The underlying message

Not content with cheap thrills, all the films in this franchise try really hard to be morality plays in the most heavy-handed manner possible.

In a monologue at the end of Raaz, Sanjana Dhanraj who has now forgiven her husband for his infidelity, proclaims, “Pyaar karna aasaan hain. Par usse nibhana bahut mushkil. Pyaar ke is intahaan ke guzarne ke baad hi mere suhaag mein asli nikhaar aaya.” Good luck decoding that one.

The takeaway

The Raaz series didn’t set out to be a classic but it even falls far short of its modest ambitions to be a plain old fashioned scare-fest.
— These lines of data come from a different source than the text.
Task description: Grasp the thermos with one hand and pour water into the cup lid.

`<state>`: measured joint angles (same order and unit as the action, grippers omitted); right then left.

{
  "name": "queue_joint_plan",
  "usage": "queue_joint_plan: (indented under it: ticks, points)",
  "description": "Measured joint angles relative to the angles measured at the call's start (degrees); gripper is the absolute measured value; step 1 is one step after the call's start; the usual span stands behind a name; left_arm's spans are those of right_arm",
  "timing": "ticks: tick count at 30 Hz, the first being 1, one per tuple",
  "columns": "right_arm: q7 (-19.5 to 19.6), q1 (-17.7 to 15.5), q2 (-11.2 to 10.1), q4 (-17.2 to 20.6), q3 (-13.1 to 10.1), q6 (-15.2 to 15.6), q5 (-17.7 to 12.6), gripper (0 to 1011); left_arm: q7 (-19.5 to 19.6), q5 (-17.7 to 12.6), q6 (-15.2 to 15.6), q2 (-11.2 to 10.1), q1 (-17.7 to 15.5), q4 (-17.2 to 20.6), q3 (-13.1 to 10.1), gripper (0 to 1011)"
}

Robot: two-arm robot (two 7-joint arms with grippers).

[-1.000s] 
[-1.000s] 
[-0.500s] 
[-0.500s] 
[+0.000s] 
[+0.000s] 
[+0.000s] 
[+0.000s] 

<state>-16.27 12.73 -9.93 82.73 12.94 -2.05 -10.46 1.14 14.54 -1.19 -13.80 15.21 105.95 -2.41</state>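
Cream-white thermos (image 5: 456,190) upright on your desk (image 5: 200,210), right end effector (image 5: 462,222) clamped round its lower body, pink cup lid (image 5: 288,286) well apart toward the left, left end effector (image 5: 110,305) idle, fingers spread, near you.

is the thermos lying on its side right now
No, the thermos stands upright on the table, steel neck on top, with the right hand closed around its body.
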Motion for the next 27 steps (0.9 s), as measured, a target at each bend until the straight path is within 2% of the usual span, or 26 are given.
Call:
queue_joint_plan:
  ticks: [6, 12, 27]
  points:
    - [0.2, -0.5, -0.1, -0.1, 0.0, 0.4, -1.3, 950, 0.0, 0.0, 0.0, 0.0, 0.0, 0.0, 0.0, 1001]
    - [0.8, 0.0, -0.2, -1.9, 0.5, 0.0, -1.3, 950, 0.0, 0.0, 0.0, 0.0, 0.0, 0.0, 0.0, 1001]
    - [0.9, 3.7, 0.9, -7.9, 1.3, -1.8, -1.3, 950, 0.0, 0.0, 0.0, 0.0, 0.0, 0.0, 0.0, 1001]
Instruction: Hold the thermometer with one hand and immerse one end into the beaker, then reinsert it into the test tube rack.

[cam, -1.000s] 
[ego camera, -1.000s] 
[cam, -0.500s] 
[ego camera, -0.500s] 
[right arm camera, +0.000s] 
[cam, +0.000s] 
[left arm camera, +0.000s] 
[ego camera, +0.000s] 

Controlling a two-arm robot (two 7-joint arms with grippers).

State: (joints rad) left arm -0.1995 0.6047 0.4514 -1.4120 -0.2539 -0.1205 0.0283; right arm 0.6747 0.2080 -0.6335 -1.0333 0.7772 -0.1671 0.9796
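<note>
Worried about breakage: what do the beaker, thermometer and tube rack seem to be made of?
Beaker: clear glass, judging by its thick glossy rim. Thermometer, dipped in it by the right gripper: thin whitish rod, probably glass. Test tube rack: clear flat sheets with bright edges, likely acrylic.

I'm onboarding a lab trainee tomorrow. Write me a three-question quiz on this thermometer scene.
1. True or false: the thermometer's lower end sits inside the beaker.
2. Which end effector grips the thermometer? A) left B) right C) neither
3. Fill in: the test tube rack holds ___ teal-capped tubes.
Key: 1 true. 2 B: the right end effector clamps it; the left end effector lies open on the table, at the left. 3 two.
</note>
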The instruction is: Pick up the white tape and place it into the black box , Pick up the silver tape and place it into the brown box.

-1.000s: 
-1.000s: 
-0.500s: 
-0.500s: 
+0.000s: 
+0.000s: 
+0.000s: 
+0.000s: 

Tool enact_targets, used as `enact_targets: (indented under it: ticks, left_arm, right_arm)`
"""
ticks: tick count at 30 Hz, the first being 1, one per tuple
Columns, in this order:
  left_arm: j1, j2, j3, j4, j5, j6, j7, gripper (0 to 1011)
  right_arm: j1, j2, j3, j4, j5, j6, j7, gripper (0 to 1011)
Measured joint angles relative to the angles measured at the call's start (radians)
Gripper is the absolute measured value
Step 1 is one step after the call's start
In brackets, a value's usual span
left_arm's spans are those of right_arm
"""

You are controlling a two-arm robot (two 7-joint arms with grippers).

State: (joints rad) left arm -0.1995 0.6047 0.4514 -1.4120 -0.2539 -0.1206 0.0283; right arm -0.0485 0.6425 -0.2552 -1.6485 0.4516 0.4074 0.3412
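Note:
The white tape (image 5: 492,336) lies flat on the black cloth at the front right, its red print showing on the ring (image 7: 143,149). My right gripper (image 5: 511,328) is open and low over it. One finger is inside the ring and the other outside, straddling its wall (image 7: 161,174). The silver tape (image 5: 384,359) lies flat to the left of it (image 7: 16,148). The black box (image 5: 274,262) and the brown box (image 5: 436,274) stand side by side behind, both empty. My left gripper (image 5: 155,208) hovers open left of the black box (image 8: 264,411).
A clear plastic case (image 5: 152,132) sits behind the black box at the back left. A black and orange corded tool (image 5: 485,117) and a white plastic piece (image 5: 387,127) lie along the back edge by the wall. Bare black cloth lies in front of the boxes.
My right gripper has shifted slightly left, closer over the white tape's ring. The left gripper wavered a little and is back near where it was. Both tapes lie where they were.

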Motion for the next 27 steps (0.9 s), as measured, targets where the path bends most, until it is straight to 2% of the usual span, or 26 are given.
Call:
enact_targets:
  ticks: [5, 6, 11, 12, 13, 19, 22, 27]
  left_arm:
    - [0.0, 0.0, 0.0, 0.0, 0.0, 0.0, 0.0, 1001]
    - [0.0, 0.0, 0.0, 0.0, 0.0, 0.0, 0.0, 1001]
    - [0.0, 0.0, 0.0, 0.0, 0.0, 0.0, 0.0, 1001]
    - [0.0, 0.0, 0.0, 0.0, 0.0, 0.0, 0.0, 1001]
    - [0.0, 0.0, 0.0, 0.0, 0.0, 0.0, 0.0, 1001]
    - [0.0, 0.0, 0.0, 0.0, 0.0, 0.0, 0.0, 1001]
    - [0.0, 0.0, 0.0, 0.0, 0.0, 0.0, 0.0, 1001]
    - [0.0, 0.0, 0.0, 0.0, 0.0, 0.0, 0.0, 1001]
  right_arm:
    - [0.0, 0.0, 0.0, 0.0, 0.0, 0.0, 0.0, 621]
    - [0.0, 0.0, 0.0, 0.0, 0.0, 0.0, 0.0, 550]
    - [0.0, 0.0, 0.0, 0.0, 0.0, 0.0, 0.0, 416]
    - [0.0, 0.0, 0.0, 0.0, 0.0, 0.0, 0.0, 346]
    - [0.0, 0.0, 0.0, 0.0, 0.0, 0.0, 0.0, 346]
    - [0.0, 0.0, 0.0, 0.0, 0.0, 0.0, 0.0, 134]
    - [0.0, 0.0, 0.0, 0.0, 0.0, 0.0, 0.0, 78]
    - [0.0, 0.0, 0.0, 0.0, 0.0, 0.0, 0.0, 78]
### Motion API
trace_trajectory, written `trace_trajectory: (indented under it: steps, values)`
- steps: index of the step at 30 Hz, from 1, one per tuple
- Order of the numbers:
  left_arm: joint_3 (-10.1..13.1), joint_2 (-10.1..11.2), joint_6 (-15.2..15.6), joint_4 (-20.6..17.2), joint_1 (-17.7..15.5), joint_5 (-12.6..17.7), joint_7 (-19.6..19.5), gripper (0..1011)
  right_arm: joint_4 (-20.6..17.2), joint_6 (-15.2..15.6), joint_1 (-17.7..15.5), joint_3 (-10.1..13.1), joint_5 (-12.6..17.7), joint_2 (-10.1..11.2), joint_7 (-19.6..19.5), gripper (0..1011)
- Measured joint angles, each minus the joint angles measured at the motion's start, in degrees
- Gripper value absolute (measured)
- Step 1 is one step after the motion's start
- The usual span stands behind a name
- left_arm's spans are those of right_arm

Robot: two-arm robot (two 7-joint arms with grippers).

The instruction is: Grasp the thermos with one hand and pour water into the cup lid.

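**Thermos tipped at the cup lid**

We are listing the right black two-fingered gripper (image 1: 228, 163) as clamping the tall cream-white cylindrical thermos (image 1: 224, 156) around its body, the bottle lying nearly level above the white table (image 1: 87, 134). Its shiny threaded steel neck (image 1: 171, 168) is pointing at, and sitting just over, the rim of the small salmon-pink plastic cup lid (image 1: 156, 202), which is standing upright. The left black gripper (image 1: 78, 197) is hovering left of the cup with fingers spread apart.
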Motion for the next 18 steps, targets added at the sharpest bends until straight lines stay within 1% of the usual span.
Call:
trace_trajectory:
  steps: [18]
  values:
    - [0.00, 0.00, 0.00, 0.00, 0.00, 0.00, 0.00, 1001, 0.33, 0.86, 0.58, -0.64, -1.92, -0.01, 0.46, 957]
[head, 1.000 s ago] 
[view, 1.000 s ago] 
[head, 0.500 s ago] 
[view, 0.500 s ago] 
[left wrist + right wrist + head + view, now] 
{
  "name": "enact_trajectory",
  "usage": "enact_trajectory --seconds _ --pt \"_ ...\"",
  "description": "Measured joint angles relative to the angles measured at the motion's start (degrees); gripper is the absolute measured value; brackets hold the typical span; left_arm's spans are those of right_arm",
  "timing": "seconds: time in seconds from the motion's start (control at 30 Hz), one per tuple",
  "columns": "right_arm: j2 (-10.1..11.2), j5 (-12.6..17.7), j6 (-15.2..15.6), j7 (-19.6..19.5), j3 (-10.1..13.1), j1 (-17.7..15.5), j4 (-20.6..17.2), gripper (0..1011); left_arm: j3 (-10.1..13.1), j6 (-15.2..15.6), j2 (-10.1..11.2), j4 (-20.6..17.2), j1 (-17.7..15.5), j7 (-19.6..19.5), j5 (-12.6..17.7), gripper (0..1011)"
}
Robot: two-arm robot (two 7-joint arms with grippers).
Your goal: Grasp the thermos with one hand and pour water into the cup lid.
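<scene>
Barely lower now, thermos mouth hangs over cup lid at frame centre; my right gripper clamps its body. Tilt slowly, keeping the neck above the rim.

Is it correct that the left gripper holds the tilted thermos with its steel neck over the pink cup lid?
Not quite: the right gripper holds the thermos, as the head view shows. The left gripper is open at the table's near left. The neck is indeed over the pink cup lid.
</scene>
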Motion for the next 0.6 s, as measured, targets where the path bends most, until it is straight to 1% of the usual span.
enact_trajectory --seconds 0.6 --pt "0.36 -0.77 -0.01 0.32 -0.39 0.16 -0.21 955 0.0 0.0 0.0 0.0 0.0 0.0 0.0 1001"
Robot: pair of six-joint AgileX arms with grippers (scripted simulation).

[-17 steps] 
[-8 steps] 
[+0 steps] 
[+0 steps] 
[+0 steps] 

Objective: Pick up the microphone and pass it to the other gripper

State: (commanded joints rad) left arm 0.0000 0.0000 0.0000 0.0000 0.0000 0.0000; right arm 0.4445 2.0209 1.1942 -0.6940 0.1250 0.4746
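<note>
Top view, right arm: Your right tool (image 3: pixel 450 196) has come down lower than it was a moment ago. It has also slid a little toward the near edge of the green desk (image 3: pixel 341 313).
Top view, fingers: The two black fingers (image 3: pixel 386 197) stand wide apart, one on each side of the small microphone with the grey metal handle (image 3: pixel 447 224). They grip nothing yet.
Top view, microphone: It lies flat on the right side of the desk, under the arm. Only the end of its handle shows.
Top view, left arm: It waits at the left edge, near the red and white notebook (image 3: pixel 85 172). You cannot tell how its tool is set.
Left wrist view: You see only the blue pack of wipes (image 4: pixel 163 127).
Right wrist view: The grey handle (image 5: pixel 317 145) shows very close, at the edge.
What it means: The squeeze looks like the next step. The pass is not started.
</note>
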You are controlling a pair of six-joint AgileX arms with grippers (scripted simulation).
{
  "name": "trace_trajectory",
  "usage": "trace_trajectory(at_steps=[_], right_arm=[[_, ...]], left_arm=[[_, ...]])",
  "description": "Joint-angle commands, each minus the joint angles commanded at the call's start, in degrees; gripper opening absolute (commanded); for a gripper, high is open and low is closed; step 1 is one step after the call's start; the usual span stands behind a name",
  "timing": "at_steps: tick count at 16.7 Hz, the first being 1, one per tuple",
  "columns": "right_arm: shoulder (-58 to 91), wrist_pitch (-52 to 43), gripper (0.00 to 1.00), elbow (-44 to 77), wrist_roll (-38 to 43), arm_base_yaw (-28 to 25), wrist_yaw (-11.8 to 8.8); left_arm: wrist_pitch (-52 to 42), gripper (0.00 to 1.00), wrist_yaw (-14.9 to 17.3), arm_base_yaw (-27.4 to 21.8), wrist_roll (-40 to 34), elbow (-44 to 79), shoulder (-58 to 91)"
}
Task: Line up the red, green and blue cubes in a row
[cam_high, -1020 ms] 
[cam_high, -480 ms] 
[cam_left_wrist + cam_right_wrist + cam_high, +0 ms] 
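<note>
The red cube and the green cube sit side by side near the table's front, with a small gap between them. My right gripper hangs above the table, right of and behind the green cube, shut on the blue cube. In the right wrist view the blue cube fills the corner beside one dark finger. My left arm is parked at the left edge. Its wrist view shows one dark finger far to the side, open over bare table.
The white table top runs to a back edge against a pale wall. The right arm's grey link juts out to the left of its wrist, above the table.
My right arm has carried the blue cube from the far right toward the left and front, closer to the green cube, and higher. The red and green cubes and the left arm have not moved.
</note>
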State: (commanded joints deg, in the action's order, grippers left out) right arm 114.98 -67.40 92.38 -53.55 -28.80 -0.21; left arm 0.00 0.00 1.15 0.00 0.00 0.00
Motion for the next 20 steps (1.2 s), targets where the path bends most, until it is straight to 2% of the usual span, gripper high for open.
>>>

One critic had this to say about Raaz 3D: “From being transported to a parallel universe to finding the ‘chosen one’ for the job, this film is quite like The Matrix. Only difference, here you need both the pills. The first- to go down the Bhatt hole and the second for the ensuing headache.”

Recently, Mahesh Bhatt announced that Raaz Reboot would be the last film in the Raaz franchise. Do the producers think their box-office cash cow has run its course? I hope so. Granted, Raaz Reboot may surprise everyone by being a taut and well-made psychological thriller but I am not optimistic. All I know is that the last thing Bollywood needs is a glut of limp and lifeless reboots to edge out more meaningful filmmaking. After this latest installment, it is time to exorcise the ghost of Raaz once and for all.